◆ Required work ◆
Nothing should appear in the answer except the lines below from the line containing "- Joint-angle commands" through the line containing "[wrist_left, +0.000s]", copied exactly, with pictures left out.

◆ Stored data ◆
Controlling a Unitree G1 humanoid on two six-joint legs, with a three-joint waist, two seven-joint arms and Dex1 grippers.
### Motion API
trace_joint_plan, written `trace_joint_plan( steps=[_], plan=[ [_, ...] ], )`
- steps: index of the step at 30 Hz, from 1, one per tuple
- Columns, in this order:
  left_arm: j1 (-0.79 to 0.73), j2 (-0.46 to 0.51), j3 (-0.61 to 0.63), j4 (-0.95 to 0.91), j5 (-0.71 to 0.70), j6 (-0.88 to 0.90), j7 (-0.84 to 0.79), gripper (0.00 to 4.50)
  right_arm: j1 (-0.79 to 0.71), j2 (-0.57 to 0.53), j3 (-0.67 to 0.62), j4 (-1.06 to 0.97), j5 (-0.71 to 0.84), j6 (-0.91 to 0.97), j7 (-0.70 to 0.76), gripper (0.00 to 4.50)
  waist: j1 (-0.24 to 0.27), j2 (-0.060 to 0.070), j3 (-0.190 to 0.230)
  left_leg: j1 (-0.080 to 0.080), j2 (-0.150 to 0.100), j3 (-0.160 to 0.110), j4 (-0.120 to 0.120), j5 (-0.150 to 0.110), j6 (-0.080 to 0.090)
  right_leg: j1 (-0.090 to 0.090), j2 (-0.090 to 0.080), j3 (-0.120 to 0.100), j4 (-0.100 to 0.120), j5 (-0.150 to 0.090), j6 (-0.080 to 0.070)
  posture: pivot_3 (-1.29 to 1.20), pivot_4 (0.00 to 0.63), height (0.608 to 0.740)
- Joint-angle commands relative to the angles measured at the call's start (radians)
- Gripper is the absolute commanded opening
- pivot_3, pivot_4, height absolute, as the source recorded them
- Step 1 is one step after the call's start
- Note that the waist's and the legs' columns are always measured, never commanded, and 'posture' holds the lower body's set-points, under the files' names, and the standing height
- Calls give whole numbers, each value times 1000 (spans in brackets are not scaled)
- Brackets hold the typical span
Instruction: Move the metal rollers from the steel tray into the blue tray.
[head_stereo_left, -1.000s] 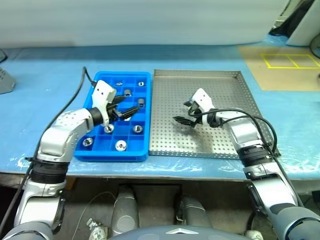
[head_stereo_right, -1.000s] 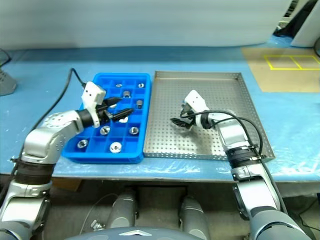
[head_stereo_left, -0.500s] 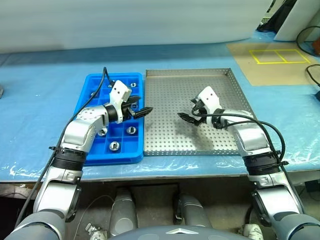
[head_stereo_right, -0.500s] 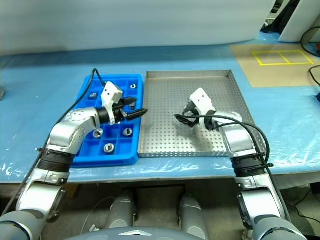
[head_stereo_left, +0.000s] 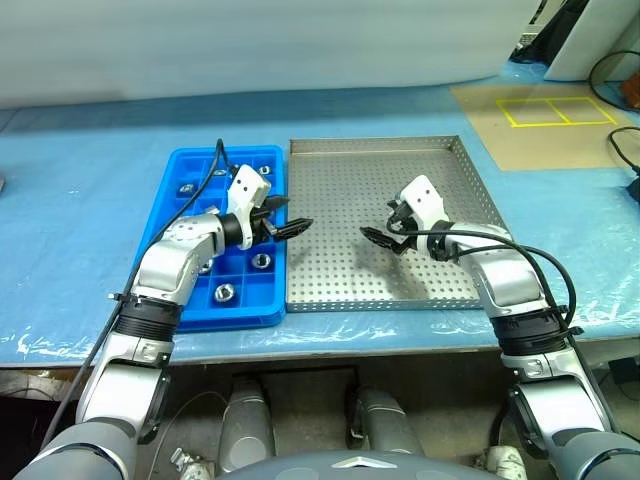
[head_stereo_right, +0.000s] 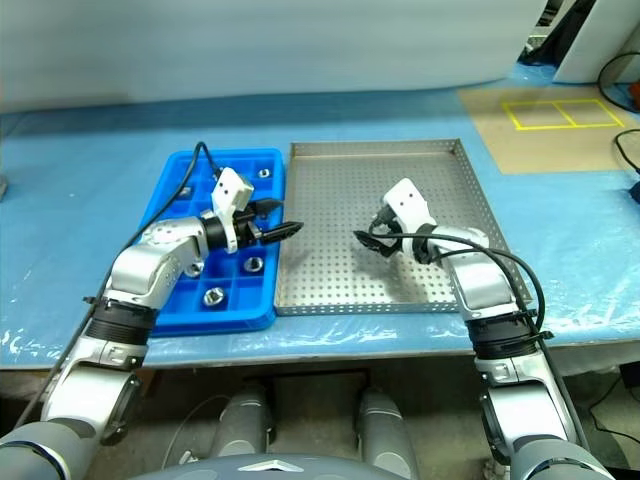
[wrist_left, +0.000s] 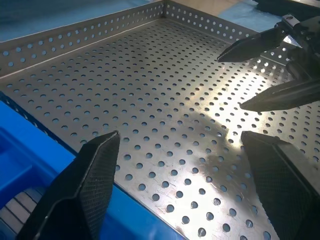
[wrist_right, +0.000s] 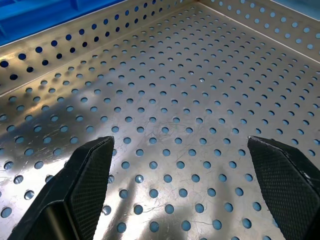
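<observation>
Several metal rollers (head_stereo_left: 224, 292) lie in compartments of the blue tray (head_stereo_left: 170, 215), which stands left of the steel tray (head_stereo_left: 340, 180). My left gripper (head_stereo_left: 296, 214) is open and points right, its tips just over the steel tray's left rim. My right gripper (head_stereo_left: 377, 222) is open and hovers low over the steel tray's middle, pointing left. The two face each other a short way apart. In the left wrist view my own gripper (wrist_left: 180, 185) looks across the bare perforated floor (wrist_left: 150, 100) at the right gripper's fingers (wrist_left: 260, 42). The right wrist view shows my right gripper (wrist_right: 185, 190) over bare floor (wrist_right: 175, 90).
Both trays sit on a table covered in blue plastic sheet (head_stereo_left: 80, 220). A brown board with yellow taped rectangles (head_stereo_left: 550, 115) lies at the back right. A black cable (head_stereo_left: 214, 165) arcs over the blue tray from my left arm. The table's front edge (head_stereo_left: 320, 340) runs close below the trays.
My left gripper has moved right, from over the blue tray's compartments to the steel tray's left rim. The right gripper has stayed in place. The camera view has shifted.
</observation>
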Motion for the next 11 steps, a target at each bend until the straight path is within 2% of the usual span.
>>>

◆ Answer for this exercise ◆
- Joint-angle commands relative to the angles measured at the call's start (radians)
- Gripper is the absolute commanded opening
- pivot_3, pivot_4, height absolute, as the source recorded them
- Step 1 is one step after the call's start
- Note that the waist's and the legs' columns are always measured, never commanded, and 'posture' holds the lower body's set-points, under the files' names, and the standing height
- Calls give whole numbers, each value times 1000 (spans in brackets are not scaled)
- Brackets hold the typical span
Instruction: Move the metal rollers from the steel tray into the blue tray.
[head_stereo_left, -1.000s] 
[head_stereo_right, -1.000s] 
[head_stereo_left, -0.500s] 
[head_stereo_right, -0.500s] 
[head_stereo_left, +0.000s] 
[head_stereo_right, +0.000s] 
[wrist_left, +0.000s] 

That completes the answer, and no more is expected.